Pour cela, des caméras ont été installées afin de surveiller les quais et de contrôler les rejets en mer. Les autorités rappellent que les restes de poissons ou de captures non désirées peuvent attirer les squales et modifier leurs habitudes. En limitant ces apports artificiels de nourriture, l’objectif est de ne pas transformer les zones portuaires en cantines à requins, tout en continuant à faire vivre une activité économique essentielle pour le territoire.
Quand les requins compliquent la vie des pêcheurs
Car la présence accrue de squales ne se traduit pas uniquement par une angoisse pour les baigneurs. En mer, les pêcheurs professionnels côtiers constatent eux aussi des changements très concrets. Benoît Beliaeff, qui préside la fédération de la province Sud, explique qu’aujourd’hui, on voit des requins presque tout le temps. Pour les navires qui travaillent au filet, cela signifie des mailles déchirées et du poisson en moins, avec un impact direct sur la rentabilité des sorties.
Les pêcheurs à la ligne ne sont pas épargnés. Entre les appâts qui disparaissent, les prises sectionnées avant d’arriver au bateau et même les plombs parfois arrachés, certaines zones deviennent presque impraticables. À force, quelques professionnels renoncent à fréquenter des secteurs pourtant historiquement productifs. Il ne s’agit pas pour autant, insiste Benoît Beliaeff, de réclamer l’élimination des squales.
Selon lui, le défi est plutôt de trouver comment s’adapter à ce nouveau contexte. Les pêcheurs professionnels sont conscients d’évoluer dans un écosystème où les requins jouent un rôle majeur. Le responsable estime d’ailleurs que la situation tient probablement davantage à une modification du comportement des animaux qu’à un manque de respect des bonnes pratiques humaines. Là encore, faute de données scientifiques fines, il est difficile d’aller au-delà de ce constat.

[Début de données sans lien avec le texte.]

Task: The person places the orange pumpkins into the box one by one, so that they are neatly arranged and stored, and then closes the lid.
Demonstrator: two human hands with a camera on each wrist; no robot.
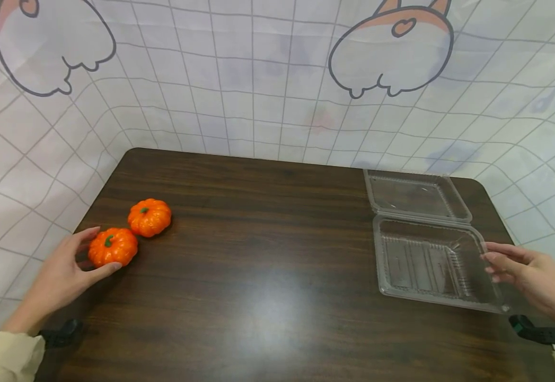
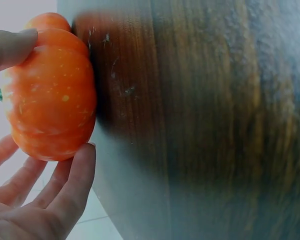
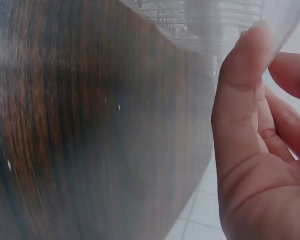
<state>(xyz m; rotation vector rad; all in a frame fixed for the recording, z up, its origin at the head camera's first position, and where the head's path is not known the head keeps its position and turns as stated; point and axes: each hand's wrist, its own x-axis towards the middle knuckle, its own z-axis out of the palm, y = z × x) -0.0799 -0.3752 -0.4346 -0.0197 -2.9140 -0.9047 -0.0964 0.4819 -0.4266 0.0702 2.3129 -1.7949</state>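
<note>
At the table's left edge my left hand holds a small orange toy pumpkin with a green stem, thumb on one side and fingers on the other. Close up in the left wrist view, that pumpkin fills the space between thumb and fingers. A second orange pumpkin sits just behind it. On the right lies a clear plastic clamshell box, its lid folded back flat. My right hand pinches the box's right rim; the right wrist view shows the ribbed plastic at the fingertips.
The dark wood-grain table stretches between the two hands. A white grid-patterned cloth with cartoon animals hangs behind and beside it. The lid reaches the table's back edge.
</note>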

Un phénomène toujours aussi difficile à décrypter
Reste la question que tout le monde se pose : comment expliquer cette impression de prolifération autour des baies de Nouméa ? Les éléments connus de longue date rappellent que la saison chaude favorise naturellement la présence de grands squales près du rivage. On sait aussi que la topographie du lagon, la richesse de sa faune et certaines activités humaines peuvent accentuer ce rapprochement ponctuel.
Mais au-delà de ces généralités, les autorités comme les spécialistes se heurtent à un mur : depuis plus de dix ans, aucune étude de grande ampleur n’a permis de suivre précisément les populations de requins autour de la capitale. Sans balises, sans observations systématiques et sans analyses croisées sur plusieurs années, impossible de dire si le nombre d’animaux augmente réellement, s’il reste stable ou si l’on assiste simplement à une hausse des signalements.

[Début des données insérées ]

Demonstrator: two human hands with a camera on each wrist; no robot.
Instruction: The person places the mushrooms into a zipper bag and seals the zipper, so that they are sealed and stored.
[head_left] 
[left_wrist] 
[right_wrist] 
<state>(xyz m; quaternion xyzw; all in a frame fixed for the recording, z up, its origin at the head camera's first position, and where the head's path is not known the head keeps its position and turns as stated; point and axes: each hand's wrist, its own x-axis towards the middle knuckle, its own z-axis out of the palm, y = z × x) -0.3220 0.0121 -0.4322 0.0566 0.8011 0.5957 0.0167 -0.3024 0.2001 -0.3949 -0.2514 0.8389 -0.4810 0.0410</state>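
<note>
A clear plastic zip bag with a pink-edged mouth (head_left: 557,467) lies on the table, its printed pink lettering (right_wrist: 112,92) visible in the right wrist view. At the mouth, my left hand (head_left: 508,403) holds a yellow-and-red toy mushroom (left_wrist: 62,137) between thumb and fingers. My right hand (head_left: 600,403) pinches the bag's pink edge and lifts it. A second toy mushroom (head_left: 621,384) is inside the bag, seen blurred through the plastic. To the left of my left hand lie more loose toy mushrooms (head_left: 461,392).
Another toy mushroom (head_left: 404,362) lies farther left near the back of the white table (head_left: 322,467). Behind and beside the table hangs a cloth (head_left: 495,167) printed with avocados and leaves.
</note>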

C’est là que se niche, pour l’instant, la véritable « révélation » de ce début d’été austral 2025. Malgré les vidéos spectaculaires, les témoignages inquiets et les efforts déployés au port comme sur les plages sécurisées, personne n’est en mesure de décrypter finement le phénomène.
La seule certitude partagée est double : la prudence doit rester de mise pour tous les usagers de la mer, et tant qu’aucune étude d’envergure n’aura été menée, la présence accrue de grands requins près des côtes de Nouméa restera, en grande partie, une énigme.